How many lines below hold "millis"? Answer with only the number.
+++
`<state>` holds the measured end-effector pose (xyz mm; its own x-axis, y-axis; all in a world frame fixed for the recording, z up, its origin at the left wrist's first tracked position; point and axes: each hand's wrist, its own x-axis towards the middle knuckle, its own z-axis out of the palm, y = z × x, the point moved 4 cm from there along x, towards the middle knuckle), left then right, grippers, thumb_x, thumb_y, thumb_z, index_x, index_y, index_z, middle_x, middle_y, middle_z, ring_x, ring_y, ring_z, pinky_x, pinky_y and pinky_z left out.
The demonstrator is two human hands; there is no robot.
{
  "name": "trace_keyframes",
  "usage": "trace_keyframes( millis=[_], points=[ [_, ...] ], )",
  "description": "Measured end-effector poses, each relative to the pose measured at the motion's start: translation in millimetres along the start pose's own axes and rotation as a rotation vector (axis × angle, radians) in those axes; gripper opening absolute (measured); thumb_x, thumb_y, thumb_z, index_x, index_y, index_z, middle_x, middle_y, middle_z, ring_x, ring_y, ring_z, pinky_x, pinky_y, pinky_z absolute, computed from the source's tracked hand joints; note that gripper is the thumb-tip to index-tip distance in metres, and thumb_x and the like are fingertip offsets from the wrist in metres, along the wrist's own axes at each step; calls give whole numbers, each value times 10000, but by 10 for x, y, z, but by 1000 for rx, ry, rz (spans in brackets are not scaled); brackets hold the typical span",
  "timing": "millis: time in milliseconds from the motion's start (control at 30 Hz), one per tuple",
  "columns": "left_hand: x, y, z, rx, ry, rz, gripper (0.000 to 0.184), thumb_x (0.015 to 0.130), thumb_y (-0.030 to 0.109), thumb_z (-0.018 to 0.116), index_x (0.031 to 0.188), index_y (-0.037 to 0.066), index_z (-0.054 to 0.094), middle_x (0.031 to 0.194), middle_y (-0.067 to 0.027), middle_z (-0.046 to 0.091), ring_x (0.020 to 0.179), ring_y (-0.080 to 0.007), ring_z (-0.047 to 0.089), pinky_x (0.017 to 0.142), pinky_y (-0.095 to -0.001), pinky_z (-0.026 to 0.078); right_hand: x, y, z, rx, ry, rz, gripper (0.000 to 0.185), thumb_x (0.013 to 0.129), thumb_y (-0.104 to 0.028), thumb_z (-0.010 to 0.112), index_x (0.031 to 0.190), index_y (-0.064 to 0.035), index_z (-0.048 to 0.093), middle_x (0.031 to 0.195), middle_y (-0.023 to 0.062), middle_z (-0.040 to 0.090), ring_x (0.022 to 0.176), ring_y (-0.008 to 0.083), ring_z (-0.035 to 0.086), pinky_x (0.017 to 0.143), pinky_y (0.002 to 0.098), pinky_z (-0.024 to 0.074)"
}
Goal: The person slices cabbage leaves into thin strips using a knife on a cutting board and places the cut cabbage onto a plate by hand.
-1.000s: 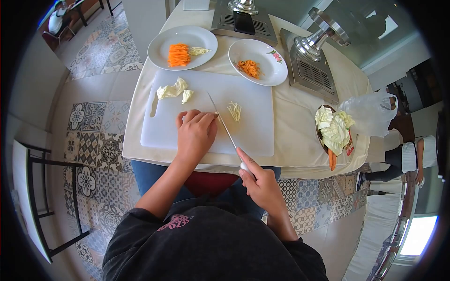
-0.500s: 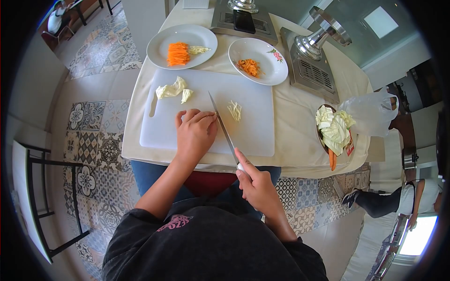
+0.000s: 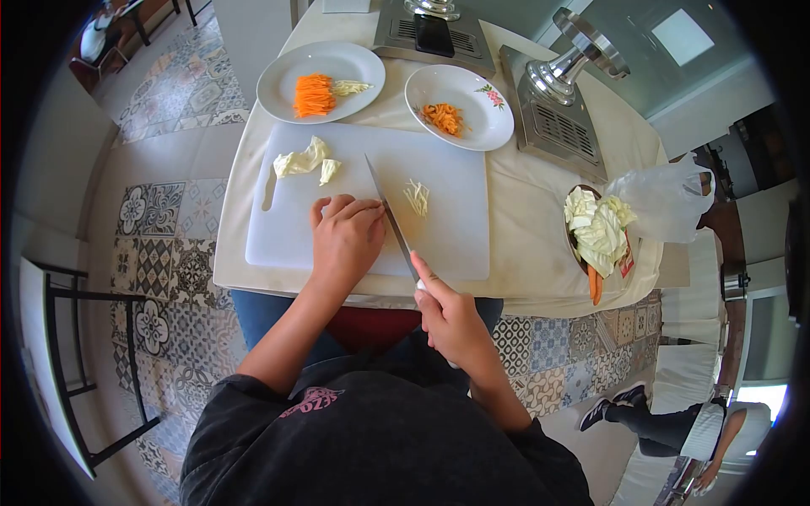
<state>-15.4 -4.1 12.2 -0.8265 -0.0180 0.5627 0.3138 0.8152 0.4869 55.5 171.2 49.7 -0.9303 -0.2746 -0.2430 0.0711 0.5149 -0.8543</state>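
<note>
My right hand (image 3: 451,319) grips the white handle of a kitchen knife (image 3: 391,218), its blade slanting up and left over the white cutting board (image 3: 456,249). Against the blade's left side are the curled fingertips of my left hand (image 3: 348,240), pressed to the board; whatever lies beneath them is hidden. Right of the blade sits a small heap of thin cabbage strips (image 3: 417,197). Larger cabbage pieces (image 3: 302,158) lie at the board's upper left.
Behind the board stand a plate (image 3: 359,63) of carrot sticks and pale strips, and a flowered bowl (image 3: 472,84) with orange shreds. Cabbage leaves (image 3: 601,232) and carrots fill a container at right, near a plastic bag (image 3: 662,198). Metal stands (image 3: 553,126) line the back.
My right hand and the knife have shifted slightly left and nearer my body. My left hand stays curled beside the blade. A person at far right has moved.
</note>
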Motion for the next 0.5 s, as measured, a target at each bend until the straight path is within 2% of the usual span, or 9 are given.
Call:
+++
Written solution: 2